Sponsoring groups are Erik Lundberg, Rob Fatland, and Xiaosong Li. Student users are Nam Pho and Brenden Pelkie. Initial deployment of October 2023.

What is this?#

Colloquially known as "ImageNet", this is the Large Scale Visual Recognition Challenge (ILSVRC) subset of ImageNet from 2012, which is the most highly-used subset and includes "1000 object classes and contains 1,281,167 training images, 50,000 validation images and 100,000 test images". This is a popular machine learning benchmark dataset.

You can learn more at their website here or from their paper here.

The verbatim description from their website is as follows.

info

The validation and test data for this competition will consist of 150,000 photographs, collected from flickr and other search engines, hand labeled with the presence or absence of 1000 object categories.
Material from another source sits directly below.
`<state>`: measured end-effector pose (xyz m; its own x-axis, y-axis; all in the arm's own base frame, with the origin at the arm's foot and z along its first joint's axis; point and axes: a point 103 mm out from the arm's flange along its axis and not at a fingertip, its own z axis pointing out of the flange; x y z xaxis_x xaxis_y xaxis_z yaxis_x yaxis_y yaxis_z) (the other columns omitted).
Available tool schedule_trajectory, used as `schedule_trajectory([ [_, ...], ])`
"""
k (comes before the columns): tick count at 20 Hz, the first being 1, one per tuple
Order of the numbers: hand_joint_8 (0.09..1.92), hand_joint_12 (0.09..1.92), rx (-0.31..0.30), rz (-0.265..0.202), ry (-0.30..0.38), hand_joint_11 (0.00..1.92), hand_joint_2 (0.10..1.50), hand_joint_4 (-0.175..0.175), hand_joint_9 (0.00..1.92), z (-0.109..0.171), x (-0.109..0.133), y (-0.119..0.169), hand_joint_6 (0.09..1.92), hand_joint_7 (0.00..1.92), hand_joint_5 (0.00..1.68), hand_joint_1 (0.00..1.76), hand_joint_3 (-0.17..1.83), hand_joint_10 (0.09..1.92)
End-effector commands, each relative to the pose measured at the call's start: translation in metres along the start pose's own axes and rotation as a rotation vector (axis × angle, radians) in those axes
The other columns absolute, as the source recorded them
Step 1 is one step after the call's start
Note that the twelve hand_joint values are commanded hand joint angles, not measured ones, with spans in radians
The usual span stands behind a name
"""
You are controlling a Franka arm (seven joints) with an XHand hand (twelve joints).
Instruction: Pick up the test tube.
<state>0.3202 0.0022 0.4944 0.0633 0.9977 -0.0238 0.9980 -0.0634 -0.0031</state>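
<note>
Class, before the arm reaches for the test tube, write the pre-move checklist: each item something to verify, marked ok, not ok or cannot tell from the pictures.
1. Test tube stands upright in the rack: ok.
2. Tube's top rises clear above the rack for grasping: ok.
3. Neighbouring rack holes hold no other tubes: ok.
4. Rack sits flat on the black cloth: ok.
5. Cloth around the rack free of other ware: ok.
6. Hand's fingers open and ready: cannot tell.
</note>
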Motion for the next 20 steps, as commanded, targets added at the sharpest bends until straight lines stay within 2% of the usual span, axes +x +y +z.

The 1000 object categories contain both internal nodes and leaf nodes of ImageNet, but do not overlap with each other. A random subset of 50,000 of the images with labels will be released as validation data included in the development kit along with a list of the 1000 categories. The remaining images will be used for evaluation and will be released without labels at test time.

The training data, the subset of ImageNet containing the 1000 categories and 1.2 million images, will be packaged for easy downloading. The validation and test data for this competition are not contained in the ImageNet training data (we will remove any duplicates).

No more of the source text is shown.